▸ **Problem to work on**: Below are the records; copy each line in them that holds the word "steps".

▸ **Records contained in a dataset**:
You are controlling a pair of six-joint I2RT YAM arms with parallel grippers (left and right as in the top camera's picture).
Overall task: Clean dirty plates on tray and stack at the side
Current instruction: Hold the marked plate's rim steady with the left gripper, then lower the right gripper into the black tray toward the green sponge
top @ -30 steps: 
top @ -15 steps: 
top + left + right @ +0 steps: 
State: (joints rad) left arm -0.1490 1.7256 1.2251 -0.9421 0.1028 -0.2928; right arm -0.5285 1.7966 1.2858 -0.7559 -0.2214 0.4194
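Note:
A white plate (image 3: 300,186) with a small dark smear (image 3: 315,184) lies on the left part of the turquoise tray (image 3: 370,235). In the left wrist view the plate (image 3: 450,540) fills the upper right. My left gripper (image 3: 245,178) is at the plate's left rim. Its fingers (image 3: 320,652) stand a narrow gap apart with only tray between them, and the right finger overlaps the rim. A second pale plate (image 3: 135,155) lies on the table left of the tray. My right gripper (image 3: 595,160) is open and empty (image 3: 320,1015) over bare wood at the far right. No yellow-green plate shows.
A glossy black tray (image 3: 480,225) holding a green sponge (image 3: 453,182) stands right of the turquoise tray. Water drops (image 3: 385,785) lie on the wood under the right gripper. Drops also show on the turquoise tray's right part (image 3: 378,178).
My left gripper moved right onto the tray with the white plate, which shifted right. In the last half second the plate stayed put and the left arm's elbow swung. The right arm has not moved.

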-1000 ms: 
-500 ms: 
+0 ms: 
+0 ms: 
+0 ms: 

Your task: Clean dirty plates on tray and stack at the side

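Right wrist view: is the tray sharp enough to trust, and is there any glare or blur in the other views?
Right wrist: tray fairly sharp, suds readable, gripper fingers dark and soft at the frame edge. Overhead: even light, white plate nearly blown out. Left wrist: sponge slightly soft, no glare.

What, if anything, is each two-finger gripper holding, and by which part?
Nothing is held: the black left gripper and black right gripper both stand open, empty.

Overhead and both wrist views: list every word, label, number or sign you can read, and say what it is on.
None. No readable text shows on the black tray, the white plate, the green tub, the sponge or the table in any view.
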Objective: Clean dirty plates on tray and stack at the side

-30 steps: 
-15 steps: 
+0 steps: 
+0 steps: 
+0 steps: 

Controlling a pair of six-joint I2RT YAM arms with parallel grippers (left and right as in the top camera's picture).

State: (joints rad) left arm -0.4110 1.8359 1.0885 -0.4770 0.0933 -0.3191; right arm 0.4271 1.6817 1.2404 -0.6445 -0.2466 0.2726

▸ **Reply**:
top @ -30 steps: 
top @ -15 steps: 
top + left + right @ +0 steps: 
-30 steps: 
-15 steps: 
+0 steps: 
+0 steps: 
+0 steps: 

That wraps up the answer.